TLR signaling is required for Salmonella typhimurium virulence from Kevin Bonham on Vimeo.

Fun personal note: the second author on this paper is a first year in the Immunology Program here at Harvard, and is also an Olympic Swimmer. More importantly, I was his buddy during recruitment last year, so he’s only here because of me.

Arpaia N, Godec J, Lau L, Sivick KE, McLaughlin LM, Jones MB, Dracheva T, Peterson SN, Monack DM, & Barton GM (2011). TLR Signaling Is Required for Salmonella typhimurium Virulence. Cell, 144 (5), 675-88 PMID: 21376231

Comments

  1. #1 DonDueed
    March 22, 2011

    You may want to correct the spelling in the title of this article, unless it’s deliberate and I missed the point.

    Clever little bugs…

  2. #2 k
    March 22, 2011

    Re: your profile: Genetically unable to grow facial hair? Even my friend who had a sex change from female to male is growing facial hair! Sorry dude. But I was wondering, do they make beard “wigs”? You could do the professor thing yet!

  3. #3 Kevin
    March 22, 2011

    @don – oops. Can’t change the url at this point… oh well.

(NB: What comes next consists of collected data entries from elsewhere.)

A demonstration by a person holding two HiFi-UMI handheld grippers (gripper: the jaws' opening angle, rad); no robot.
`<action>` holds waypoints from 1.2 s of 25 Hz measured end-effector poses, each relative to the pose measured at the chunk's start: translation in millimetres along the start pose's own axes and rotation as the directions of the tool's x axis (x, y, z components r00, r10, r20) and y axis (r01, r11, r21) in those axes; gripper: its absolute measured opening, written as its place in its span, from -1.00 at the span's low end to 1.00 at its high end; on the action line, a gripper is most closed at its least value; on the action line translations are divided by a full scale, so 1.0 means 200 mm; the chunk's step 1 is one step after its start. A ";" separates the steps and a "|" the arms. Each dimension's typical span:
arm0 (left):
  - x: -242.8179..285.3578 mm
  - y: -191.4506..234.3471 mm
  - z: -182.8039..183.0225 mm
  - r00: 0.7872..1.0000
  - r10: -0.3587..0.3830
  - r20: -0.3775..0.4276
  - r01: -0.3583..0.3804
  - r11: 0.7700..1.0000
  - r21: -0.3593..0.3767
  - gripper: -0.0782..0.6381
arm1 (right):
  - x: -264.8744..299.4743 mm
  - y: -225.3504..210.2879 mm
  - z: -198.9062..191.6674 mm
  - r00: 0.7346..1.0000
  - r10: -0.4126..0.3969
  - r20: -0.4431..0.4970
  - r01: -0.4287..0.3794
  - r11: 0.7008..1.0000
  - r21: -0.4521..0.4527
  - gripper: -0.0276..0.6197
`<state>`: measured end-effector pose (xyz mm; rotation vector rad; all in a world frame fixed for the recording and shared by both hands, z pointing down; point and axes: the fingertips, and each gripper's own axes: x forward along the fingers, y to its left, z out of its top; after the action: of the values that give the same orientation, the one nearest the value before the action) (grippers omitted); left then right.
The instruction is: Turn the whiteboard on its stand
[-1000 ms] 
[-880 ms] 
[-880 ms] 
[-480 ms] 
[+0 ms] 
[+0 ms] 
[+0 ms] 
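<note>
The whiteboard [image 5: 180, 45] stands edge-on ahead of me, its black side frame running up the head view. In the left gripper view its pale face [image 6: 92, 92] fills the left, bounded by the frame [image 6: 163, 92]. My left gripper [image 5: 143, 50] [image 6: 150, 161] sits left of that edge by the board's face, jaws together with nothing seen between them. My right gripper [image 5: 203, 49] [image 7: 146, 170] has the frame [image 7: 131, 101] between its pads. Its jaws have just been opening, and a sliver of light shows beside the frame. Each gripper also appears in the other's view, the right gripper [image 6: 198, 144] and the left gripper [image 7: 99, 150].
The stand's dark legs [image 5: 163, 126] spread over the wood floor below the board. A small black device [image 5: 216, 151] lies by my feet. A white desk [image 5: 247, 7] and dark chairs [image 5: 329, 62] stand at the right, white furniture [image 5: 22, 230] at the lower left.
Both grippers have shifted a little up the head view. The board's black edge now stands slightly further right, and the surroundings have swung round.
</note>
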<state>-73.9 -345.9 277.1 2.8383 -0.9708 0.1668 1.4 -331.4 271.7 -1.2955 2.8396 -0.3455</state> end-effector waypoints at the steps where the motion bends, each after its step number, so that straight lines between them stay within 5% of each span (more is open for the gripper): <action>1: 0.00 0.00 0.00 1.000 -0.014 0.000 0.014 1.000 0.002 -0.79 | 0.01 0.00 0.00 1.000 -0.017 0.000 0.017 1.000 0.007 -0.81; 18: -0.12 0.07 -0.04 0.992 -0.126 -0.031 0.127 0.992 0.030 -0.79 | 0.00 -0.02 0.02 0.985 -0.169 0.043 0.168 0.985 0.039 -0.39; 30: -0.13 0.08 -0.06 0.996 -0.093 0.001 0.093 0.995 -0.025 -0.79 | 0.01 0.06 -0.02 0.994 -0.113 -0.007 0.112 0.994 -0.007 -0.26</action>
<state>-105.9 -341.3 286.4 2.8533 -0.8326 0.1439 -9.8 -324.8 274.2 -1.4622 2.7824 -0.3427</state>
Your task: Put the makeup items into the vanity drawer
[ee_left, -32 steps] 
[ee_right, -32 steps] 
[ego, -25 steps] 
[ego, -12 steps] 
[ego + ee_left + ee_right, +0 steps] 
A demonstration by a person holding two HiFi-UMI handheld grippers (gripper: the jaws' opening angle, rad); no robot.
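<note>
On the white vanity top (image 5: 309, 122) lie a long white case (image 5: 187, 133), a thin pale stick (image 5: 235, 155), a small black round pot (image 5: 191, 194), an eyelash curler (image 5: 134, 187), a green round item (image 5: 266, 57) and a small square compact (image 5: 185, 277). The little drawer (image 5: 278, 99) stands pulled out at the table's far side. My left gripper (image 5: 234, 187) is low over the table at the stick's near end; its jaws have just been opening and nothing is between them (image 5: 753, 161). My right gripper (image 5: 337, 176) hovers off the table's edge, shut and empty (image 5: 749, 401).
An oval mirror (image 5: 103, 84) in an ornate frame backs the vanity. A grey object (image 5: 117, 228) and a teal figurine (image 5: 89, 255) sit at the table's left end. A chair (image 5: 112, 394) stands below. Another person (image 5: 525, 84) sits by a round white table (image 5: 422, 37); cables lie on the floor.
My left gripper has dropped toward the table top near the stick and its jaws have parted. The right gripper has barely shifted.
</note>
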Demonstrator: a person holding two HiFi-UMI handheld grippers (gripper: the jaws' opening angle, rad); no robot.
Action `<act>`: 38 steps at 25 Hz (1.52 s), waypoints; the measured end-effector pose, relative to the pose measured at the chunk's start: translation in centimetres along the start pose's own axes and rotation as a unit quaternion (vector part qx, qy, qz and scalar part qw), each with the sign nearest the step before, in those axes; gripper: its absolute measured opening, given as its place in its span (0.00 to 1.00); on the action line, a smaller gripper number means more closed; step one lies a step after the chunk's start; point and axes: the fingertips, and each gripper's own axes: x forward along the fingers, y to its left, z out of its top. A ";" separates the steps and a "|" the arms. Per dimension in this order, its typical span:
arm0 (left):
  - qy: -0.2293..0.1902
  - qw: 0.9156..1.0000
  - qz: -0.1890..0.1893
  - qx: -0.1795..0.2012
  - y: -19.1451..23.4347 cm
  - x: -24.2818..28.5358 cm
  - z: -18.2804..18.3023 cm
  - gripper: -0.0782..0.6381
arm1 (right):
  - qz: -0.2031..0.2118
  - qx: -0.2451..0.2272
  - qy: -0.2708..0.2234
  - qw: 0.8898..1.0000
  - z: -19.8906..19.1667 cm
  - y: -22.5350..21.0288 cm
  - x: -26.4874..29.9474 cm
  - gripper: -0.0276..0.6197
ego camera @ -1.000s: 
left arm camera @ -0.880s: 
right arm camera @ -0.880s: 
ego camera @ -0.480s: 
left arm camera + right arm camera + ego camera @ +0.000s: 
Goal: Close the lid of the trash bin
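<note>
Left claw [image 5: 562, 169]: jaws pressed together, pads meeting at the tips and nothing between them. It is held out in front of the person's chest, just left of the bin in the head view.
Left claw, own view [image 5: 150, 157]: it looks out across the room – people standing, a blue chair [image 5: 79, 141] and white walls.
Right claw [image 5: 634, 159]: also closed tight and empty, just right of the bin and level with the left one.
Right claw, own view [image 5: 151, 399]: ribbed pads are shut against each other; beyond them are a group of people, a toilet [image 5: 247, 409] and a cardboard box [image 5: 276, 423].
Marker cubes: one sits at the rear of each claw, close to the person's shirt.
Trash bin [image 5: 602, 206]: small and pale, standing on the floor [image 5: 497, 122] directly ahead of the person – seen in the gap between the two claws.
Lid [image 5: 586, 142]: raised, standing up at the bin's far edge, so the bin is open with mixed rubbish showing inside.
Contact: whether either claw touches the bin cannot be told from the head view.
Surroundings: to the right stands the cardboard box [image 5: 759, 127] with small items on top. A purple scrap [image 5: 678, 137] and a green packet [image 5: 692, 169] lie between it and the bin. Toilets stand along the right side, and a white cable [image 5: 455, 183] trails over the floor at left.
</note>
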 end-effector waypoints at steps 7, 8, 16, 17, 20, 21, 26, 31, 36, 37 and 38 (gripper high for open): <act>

    @k – Thanks. I should maybe be more clear – I can grow facial hair, it just takes forever and there are uneven patches on my chin and upper lip, but not much else. Look at my picture on the left there – that was me unshaven for about a week.

  4. #4 Felicia
    March 22, 2011

    The movie is actually a pretty good idea. I wouldn’t be surprised if I found this on JoVE. I think the trend to make short videos explaining research findings will continue.

    Also, loved seeing the microbe plush pop up in various sections :P

  5. #5 Educated Microbe
    March 26, 2011

    It’s interesting that they only look at intracellular TLRs when for Salmonella you usually think of TLR 4 and 5.

  6. #6 Kevin
    March 26, 2011

    I think it makes conceptual sense – the effect is on lysosome acidification, so why not look at endosomal TLRs?

    But also, remember that the stuff that gets published isn’t necessarily the only thing they looked at. I’m pretty sure they noticed this phenotype in the MyD88/TRIF double knock-out, and then went backwards to try to identify which TLR’s wer responsible.